Format of CSV file where all users have the same role:
Email, Name, Admin
[email protected], First User, true
[email protected], Second User, falseFormat of CSV file where users have the different role:
Email, Name, Admin, Team, Team
[email protected], First User, true, Team 1, Team 2
[email protected], Second User, false, Team 3, -
Select Upload, and select the CSV file to upload. The users in the CSV file are displayed under List of users to be added.
-
In the list of users, select to edit the details of the user or delete the user. To provide admin privileges, select the checkbox under Admin.
-
To include additional information in the email invitation that will be sent to the users, enter the information under Include an additional message. If you want this additional information to always appear when anyone with the Administrator role creates users, select the Save this message checkbox.
-
After creating the required users, select Add users. An invitation is sent to the users to join Security Labs as learners. After each user accepts the invitation, the user appears under Add Users.
Uninvite users to Security Labs
After you add users to Security Labs, an invitation is sent to the users to become a learner in Security Labs. An invited user is officially added to the list of Security Labs users only after the user accepts the Security Labs invite. You can uninvite the user from Security Labs before they accept the invitation.
To complete this task:
- At the top-right of a Security Labs page, select your username to open the main menu.
- Select All users. The All users page is displayed.

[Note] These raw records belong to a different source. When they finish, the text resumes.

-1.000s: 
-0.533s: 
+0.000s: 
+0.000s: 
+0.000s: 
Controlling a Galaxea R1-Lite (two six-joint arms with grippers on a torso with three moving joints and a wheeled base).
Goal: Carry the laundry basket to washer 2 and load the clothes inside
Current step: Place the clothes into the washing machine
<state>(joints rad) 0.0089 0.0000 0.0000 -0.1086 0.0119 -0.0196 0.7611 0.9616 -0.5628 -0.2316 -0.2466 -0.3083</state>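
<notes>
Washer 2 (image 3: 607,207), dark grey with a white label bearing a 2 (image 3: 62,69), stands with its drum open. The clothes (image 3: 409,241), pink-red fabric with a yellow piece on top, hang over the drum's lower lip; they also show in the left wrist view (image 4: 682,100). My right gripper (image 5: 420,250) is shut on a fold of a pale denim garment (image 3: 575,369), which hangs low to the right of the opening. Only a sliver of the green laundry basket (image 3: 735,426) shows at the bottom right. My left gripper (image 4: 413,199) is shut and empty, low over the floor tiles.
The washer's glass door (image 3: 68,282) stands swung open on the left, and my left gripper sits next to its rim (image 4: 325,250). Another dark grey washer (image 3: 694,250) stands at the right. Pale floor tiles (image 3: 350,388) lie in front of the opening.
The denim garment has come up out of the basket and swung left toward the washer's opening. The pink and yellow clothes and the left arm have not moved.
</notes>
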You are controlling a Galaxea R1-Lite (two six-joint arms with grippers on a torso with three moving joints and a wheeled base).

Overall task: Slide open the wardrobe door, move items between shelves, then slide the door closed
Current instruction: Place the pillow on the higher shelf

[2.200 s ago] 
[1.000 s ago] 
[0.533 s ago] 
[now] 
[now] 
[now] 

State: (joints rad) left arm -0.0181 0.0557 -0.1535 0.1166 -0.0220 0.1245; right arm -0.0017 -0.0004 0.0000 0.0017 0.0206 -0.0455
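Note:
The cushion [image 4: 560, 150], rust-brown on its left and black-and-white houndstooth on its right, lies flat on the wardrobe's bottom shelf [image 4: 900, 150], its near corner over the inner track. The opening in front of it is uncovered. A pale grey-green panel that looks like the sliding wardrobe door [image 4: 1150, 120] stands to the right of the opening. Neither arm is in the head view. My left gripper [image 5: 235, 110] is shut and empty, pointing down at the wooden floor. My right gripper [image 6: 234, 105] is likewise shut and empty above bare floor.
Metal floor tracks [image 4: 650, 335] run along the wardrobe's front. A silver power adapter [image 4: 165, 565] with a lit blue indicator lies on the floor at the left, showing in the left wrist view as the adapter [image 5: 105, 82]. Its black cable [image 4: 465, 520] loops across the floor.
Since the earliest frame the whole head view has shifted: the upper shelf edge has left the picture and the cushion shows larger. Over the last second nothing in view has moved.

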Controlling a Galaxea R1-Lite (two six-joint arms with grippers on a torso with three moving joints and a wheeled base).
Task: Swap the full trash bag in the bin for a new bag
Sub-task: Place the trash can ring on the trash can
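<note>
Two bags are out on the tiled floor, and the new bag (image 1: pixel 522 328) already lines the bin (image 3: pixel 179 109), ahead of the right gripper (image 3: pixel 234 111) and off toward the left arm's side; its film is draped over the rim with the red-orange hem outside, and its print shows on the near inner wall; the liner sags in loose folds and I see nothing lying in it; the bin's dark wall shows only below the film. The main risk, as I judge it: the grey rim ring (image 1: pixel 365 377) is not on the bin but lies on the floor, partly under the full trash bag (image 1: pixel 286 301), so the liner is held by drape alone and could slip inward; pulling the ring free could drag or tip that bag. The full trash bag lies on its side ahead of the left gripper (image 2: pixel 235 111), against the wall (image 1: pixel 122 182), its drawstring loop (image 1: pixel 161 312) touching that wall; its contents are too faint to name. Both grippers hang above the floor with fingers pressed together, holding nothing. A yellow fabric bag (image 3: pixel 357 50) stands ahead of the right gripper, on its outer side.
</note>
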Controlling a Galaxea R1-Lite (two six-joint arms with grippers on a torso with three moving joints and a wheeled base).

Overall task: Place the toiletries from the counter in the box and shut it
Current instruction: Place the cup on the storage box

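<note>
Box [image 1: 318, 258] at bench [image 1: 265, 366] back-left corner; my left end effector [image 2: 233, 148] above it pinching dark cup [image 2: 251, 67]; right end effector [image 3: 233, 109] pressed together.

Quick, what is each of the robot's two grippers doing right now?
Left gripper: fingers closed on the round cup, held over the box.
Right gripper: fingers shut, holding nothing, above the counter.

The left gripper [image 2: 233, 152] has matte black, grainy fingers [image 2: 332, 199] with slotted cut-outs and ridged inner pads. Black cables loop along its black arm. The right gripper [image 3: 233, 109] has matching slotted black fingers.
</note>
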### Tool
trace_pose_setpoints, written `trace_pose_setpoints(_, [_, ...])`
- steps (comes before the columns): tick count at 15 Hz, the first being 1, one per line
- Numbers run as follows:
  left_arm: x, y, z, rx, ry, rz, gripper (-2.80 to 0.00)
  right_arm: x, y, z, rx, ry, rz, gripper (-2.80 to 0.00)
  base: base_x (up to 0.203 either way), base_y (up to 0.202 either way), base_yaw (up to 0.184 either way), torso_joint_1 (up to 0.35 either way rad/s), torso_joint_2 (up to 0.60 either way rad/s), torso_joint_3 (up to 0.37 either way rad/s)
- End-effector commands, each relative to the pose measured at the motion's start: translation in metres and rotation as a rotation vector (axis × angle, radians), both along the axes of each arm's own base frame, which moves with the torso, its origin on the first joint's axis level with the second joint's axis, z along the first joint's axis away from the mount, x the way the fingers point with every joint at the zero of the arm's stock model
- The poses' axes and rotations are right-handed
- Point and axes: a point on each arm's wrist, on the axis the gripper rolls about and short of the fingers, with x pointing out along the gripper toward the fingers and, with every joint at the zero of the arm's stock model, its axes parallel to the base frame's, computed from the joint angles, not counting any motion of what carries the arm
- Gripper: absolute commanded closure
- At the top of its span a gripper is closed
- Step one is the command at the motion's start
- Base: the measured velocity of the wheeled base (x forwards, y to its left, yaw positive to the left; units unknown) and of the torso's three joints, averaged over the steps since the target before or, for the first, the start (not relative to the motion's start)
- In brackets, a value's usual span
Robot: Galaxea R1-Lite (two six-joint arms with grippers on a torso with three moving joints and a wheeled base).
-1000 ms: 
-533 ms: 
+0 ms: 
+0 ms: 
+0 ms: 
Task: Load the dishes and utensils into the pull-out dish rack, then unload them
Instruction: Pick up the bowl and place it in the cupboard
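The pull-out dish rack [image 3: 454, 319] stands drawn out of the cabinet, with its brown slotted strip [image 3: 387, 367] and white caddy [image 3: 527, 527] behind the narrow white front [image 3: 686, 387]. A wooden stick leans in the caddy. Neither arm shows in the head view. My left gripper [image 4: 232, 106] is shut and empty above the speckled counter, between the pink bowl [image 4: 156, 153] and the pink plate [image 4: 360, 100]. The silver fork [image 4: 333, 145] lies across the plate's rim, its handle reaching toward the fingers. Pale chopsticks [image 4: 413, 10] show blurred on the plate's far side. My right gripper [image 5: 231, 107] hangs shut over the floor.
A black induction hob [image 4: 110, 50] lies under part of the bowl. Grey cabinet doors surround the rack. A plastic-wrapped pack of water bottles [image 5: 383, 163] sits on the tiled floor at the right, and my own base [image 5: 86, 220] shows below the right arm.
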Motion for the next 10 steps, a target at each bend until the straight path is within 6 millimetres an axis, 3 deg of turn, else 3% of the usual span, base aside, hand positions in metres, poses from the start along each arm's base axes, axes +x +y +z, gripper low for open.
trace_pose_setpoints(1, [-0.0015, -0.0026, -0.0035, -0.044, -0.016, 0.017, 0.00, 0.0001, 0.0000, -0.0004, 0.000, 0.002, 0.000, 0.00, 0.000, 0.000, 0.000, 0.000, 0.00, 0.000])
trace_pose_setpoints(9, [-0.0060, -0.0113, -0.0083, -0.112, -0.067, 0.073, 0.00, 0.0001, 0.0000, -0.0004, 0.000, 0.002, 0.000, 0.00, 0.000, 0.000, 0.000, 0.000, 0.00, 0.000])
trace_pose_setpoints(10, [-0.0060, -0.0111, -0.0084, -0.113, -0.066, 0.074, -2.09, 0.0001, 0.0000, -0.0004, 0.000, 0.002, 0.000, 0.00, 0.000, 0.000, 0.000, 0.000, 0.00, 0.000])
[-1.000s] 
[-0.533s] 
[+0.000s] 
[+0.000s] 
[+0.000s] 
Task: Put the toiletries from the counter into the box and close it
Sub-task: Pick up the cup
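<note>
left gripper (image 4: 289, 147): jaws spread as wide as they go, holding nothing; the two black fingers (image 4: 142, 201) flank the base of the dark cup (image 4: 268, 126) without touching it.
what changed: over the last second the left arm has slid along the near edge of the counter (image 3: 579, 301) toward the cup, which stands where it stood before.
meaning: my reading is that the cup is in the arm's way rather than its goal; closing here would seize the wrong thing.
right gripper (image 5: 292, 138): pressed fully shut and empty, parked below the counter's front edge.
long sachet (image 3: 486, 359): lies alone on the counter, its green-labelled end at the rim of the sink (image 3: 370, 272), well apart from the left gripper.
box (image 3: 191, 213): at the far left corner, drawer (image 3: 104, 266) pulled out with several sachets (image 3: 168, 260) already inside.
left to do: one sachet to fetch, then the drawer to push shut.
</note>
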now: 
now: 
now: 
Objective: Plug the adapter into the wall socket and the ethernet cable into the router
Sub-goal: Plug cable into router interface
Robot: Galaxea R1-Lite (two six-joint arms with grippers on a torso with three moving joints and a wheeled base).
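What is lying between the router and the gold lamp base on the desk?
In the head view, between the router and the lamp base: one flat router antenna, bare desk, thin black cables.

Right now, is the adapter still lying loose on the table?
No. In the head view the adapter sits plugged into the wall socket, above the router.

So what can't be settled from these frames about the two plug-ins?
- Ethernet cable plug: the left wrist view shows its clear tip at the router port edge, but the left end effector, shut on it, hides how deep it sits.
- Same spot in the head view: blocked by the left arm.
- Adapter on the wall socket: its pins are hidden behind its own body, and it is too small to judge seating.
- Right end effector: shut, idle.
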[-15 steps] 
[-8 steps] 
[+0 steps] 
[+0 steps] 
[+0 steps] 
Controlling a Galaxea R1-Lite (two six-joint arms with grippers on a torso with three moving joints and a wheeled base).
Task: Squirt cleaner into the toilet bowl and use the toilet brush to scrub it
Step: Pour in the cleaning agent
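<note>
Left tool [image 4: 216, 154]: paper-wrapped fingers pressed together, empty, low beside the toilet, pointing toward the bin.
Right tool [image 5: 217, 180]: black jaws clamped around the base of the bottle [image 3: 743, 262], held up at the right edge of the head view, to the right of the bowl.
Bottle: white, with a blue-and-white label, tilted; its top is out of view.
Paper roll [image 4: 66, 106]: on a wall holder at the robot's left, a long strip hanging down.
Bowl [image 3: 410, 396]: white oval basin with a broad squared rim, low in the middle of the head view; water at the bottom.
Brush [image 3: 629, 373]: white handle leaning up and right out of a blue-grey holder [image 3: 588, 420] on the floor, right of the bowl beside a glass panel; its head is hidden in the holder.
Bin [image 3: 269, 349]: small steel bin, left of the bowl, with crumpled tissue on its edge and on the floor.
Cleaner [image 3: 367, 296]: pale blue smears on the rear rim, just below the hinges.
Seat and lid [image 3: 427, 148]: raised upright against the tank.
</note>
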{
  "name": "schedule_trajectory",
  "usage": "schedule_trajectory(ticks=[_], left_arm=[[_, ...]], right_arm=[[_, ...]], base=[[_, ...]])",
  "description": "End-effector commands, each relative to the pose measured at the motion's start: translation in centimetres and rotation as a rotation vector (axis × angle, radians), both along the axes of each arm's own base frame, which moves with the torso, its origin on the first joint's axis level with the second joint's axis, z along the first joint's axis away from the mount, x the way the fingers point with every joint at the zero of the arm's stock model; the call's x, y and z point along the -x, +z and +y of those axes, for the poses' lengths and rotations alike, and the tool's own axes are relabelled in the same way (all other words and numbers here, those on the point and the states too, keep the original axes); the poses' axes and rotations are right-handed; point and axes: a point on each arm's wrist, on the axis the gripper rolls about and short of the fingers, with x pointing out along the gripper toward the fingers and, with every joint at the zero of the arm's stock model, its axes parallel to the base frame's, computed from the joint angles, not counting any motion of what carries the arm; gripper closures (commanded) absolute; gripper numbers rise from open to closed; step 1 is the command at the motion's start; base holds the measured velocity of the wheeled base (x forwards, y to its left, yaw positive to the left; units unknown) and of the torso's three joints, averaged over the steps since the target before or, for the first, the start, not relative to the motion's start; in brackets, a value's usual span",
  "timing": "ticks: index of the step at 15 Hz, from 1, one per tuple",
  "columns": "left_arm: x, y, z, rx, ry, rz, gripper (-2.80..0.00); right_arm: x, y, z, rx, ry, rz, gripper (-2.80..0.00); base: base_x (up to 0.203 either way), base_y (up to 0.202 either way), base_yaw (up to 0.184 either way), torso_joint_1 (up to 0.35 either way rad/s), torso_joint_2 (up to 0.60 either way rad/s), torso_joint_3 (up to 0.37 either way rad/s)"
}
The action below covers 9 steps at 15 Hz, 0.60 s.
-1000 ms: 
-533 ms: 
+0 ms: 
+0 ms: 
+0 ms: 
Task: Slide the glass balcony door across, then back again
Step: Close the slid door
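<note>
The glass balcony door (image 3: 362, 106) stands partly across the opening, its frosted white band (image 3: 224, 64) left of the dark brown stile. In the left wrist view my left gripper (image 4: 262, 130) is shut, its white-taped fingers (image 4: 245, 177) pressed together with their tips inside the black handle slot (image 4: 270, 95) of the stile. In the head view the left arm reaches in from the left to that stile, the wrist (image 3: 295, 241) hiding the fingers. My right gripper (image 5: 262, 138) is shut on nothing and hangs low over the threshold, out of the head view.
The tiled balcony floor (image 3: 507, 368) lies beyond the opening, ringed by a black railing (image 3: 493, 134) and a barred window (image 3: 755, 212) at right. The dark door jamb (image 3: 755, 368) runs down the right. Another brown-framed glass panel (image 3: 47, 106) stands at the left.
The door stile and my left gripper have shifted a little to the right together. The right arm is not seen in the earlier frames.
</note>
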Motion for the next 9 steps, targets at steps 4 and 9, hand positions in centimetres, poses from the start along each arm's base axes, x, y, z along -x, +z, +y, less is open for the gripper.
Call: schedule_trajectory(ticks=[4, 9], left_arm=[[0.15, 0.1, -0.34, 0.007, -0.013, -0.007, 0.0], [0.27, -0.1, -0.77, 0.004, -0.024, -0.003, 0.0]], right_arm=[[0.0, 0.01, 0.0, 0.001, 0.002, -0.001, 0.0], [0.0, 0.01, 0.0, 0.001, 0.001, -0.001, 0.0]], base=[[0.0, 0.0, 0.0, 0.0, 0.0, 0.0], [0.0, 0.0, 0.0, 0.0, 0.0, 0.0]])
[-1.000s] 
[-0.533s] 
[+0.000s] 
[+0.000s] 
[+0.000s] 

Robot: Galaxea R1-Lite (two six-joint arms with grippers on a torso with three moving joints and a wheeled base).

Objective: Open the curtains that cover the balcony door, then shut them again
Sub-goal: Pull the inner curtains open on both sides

- Scroll down to the Pending invitations section. Select the Uninvite button for the user that you want to uninvite.
Manage existing Security Labs users
You can perform one of the following actions for an existing user:
- Edit details
- Provide or remove admin privileges
- Delete the user
- Remove the user
To complete this task:
- At the top-right of a Security Labs page, select your username to open the main menu.
- Select All users. The All users page is displayed.
- Depending on the action that you want to perform, select the appropriate button for the selected user in the list.
Create a Security Labs team
-
In the top-right of a Security Labs page, select your username to open the main menu.
-
Select Assign Teams.
-
At the top of the Edit user teams page, enter the new role name.
-
Select the following options if required:
- Make team visible to users: The role will be listed separately on its own scoreboard.
- Add to default teams: The role will be assigned to all new users.
-
Select Create new team.
Edit or delete a Security Labs team
-
At the top-right of a Security Labs page, select your username to open the main menu.
-
Select Assign Teams. The Current roles section of the page lists the available roles.
-
You can edit a team in the following ways:
- Select the pencil icon next to a team name to rename the role.
- Select the trash icon next to the team name to delete the role.
- Select the Assign to users button for a team to assign it to one or more users.
- Select the Make publicly visible or Hide team from users button to manage the visibility of the role.
- Select the Add to default teams or Remove from defaults to manage the default assignment of the role to users.